--- START ---
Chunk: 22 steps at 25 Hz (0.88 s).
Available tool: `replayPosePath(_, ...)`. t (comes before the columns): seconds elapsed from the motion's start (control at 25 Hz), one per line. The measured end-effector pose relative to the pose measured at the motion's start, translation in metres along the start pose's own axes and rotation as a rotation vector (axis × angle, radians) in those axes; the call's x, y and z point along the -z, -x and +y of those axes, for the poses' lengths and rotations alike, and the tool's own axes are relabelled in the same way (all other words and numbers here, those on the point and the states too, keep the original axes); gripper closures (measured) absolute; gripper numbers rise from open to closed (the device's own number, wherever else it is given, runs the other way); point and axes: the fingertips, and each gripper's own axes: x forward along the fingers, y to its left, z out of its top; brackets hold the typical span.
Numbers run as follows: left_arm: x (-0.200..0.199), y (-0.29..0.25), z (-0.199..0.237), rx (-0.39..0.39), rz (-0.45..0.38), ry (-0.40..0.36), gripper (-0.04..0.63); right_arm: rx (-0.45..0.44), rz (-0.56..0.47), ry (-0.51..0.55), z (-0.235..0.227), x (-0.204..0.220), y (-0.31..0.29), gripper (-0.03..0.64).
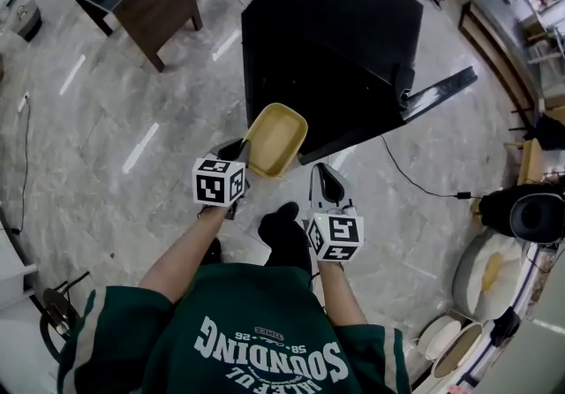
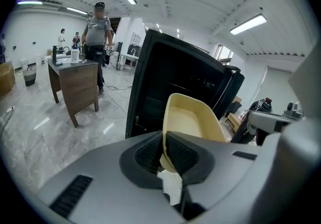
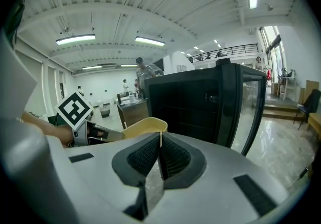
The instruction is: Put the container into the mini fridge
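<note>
The left gripper [image 1: 245, 154] pinches the near rim of the yellow container [image 1: 275, 138]. In the left gripper view its two jaws are closed on the thin wall of the container [image 2: 188, 117], one pad inside and one outside, and the tray stands out beyond the jaws with its open side turned up and toward the camera. The container is held in the air above the marble floor [image 1: 106, 162], just in front of the black mini fridge [image 1: 335, 39] and still outside it. The fridge door [image 1: 437, 94] stands open to the right. The right gripper [image 1: 325, 180] is beside the container, not touching it, and its jaws are pressed together with nothing between them.
</note>
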Motion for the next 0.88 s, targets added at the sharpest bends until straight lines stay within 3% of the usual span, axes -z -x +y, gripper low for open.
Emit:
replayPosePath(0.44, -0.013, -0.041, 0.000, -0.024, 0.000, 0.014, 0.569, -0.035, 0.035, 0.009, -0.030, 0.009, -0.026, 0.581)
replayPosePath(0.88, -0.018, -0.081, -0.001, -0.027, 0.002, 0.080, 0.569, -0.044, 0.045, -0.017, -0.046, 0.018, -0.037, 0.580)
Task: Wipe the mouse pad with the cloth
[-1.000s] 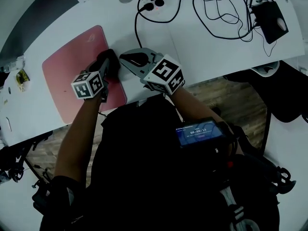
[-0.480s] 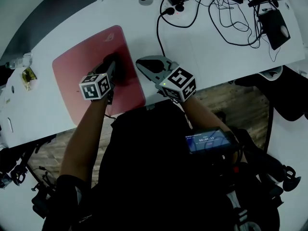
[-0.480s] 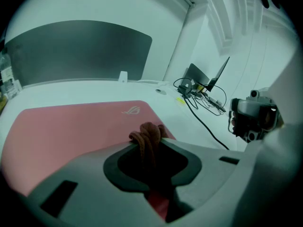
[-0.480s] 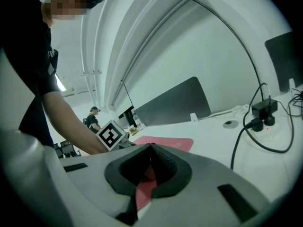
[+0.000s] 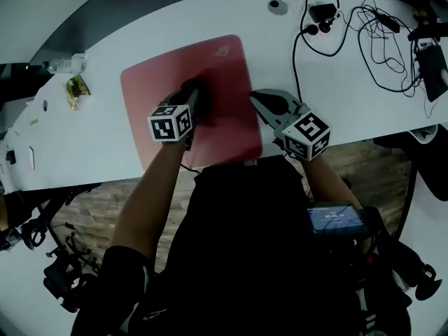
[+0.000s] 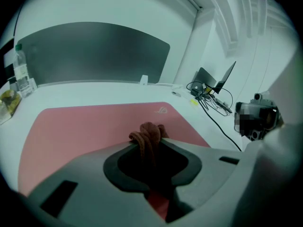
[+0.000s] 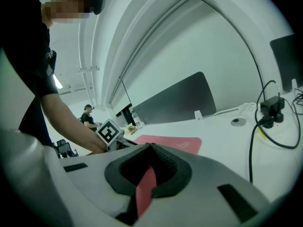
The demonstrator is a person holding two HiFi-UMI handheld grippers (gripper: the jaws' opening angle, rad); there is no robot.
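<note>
My left gripper [image 6: 150, 150] pinches the bunched brown cloth [image 6: 149, 132] between its jaws and holds it on the pink mouse pad [image 5: 217, 68], near the pad's middle. My right gripper [image 7: 151, 146] has its jaws pressed together with nothing in them. It sits just beside the pad's right edge on the white table [image 5: 140, 161], though I can't tell whether it touches the surface. Black cables [image 5: 378, 33] lie tangled farther right.

matt mouse pad [image 5: 218, 67]; ribbed cloth [image 6: 149, 134]; smooth table [image 5: 343, 100].
</note>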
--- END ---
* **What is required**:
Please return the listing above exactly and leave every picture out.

* **Response to this task**:
Chunk: 22 steps at 25 Hz (0.88 s).
Available tool: `replayPosePath(_, ...)`. t (comes before the columns): seconds elapsed from the motion's start (control at 25 Hz), one per line. The measured end-effector pose relative to the pose measured at the motion's start, translation in metres along the start pose's own axes and rotation as a rotation vector (axis × angle, radians) in those axes; the call's x, y and z point along the -z, -x and +y of those axes, for the poses' lengths and rotations alike, and the tool's own axes are relabelled in the same way (all other words and numbers here, those on the point and the states too, keep the original axes); gripper closures (measured) absolute; gripper numbers rise from open to closed (the device's own number, wherever else it is given, runs the other way); point and axes: the fingertips, and each gripper's own axes: x forward along the fingers, y to its left, z out of its top; brackets hold the typical span.
Numbers run as follows: left_arm: x (-0.200..0.199), y (-0.29..0.25), z (-0.199..0.237), rx (-0.39..0.39), rz (-0.45..0.38), ry (-0.40..0.36), gripper (-0.04..0.63); right_arm: rx (-0.45..0.44), rz (-0.56..0.47), ry (-0.51..0.55), z (-0.235..0.227), x (-0.204..0.220), y (-0.31..0.29), gripper (-0.03..0.64).
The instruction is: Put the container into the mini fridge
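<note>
The left gripper [image 1: 245, 154] pinches the near rim of the yellow container [image 1: 275, 138]. In the left gripper view its two jaws are closed on the thin wall of the container [image 2: 188, 117], one pad inside and one outside, and the tray stands out beyond the jaws with its open side turned up and toward the camera. The container is held in the air above the marble floor [image 1: 106, 162], just in front of the black mini fridge [image 1: 335, 39] and still outside it. The fridge door [image 1: 437, 94] stands open to the right. The right gripper [image 1: 325, 180] is beside the container, not touching it, and its jaws are pressed together with nothing between them.
</note>
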Motion for the next 0.88 s, targets added at the sharpest bends until straight lines stay within 3% of the usual span, axes -z -x +y, gripper low for open.
Emit:
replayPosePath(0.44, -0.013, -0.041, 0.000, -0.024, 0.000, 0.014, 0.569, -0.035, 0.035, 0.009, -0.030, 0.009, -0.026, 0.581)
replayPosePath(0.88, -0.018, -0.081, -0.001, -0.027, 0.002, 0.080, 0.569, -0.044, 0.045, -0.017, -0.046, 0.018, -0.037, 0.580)
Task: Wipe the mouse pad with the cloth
[-1.000s] 
[-0.480s] 
[-0.480s] 
[-0.480s] 
[+0.000s] 
[+0.000s] 
[+0.000s] 
The demonstrator is a person holding two HiFi-UMI handheld grippers (gripper: the jaws' opening angle, rad); there is no robot.
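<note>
My left gripper [image 6: 150, 150] pinches the bunched brown cloth [image 6: 149, 132] between its jaws and holds it on the pink mouse pad [image 5: 217, 68], near the pad's middle. My right gripper [image 7: 151, 146] has its jaws pressed together with nothing in them. It sits just beside the pad's right edge on the white table [image 5: 140, 161], though I can't tell whether it touches the surface. Black cables [image 5: 378, 33] lie tangled farther right.

matt mouse pad [image 5: 218, 67]; ribbed cloth [image 6: 149, 134]; smooth table [image 5: 343, 100].
</note>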

This output requires nothing further.